The Medici collections also comprise a number of maps and globes which demonstrate the evolution of cartography and in particular the famous Mercator projection. Again many of the advances here were to the benefit of navigators who were intent on exploring the realms of the New World in pursuit of trade and empire. And these charts were closely allied to the scientific instruments used for calculating time and position – in particular the quest to determine longitude. Many of Galileo’s experiments and observations, even in the subject of astronomy, were actually made in the pursuit of determining longitude or for enhancing military aims. In Galileo’s view all of these pursuits were unified in one over-arching discipline: mathematics. He summed up his world view thus: “Philosophy is written in this grand book, the universe, which stands continually open to our gaze. But the book cannot be understood unless one first learns to comprehend the language and read the letters in which it is composed. It is written in the language of mathematics, and its characters are triangles, circles, and other geometric figures without which it is humanly impossible to understand a single word of it.” (Galileo Galilei, 1623). 

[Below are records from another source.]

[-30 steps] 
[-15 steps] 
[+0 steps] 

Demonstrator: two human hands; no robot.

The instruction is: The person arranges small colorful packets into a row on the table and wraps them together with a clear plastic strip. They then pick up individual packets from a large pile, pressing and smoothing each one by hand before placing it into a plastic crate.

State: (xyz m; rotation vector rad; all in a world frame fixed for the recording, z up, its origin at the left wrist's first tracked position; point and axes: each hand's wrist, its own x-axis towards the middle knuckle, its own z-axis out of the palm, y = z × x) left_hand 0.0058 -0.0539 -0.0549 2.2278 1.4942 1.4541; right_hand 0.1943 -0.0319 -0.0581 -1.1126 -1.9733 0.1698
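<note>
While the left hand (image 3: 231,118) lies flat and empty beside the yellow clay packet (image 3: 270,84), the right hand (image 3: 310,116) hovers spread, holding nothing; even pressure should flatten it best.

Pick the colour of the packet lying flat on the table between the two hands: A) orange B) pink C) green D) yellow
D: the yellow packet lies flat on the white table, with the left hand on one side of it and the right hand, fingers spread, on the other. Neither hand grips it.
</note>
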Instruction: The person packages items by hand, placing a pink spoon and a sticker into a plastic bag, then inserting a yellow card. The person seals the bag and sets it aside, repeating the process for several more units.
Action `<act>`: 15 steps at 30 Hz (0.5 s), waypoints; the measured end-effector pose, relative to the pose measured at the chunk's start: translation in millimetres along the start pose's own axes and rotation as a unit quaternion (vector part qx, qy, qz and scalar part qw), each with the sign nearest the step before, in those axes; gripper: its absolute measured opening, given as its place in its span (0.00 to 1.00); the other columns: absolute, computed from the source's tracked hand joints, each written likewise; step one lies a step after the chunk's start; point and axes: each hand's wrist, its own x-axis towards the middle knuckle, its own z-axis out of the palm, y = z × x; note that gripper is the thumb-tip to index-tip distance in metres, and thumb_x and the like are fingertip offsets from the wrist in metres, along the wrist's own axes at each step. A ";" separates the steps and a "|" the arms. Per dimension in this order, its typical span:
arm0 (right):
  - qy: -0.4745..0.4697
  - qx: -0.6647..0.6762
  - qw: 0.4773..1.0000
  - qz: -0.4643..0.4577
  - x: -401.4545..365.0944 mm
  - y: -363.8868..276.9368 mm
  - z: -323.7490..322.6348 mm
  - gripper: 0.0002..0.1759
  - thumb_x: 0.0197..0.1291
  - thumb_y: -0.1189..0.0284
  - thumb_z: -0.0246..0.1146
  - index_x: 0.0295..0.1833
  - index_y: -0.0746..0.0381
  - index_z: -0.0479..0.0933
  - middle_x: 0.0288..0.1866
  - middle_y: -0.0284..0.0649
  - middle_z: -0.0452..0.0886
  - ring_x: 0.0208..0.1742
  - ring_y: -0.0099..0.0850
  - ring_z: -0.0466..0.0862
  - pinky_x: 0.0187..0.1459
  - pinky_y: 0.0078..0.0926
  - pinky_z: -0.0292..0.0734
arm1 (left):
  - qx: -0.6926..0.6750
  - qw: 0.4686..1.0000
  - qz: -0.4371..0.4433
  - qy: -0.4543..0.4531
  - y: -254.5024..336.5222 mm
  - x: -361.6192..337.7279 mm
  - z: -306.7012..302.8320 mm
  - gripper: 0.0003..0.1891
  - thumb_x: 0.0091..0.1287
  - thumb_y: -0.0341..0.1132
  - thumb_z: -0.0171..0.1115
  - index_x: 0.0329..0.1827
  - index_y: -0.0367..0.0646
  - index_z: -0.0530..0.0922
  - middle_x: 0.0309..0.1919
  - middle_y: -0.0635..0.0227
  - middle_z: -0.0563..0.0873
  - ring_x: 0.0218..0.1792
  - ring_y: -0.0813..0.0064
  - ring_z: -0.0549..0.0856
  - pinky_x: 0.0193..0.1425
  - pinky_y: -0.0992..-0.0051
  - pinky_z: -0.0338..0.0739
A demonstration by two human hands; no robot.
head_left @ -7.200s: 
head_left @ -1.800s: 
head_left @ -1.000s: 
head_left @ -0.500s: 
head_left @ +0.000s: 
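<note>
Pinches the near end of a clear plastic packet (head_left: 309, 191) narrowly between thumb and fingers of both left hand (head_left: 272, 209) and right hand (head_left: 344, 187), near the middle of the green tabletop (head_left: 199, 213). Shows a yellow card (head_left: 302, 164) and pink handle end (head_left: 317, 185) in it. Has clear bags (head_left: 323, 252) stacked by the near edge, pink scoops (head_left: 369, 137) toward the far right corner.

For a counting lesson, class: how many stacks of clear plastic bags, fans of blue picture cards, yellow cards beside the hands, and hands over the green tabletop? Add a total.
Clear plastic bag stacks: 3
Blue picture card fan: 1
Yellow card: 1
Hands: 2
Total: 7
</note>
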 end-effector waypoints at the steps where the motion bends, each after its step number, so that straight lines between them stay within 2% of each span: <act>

Galileo helped move science on from the long established notions of Ptolemy and Aristotle at great cost to himself and yet entirely to our debt even to this day in our modern era. To my mind, the simple fascination with the mechanics of the universe, and the unfathomable depths of all that we do not know, is still embodied in the simplest of observations, the nightly changes in position of the Galilean satellites around the bright dot of Jupiter through a pair of binoculars is enough to inspire awe and wonder in any observer – and it is impossible to do so without thinking of Galileo.



The first floor also contains an impressive array of early thermometers, many of which represent elegant masterpieces of the glassmakers’ skill. These astonishingly tall and frighteningly gracile devices, marked with a series of colour-coded gradations for accurately measuring changes in atmospheric temperature using alcohol rather than mercury, must be a real challenge to safely curate and preserve!

The second floor is devoted to the instruments collected or commissioned under the auspices of the Dukes of Lorraine. Here there are many wax models of human anatomy, as well as larger and more advanced telescopes and microscopes, and eventually various examples of dauntingly elaborate pneumatic and electrical equipment. These objects in particular demonstrate how the somewhat arcane procedures and texts of the early alchemists coalesced into the actual sciences of chemistry, physics, and medicine; and how such experimentation eventually moved into the popular realm of parlour room education and entertainment.



For those interested in the history of science, as well as the overlap between artistic interpretation and empirical evaluation, the Museo Galileo is well worth a few leisurely spent hours of thought-provoking perusal – a little known but highly commendable cabinet of curiosities in one of the most beautiful and venerable old cities of Europe.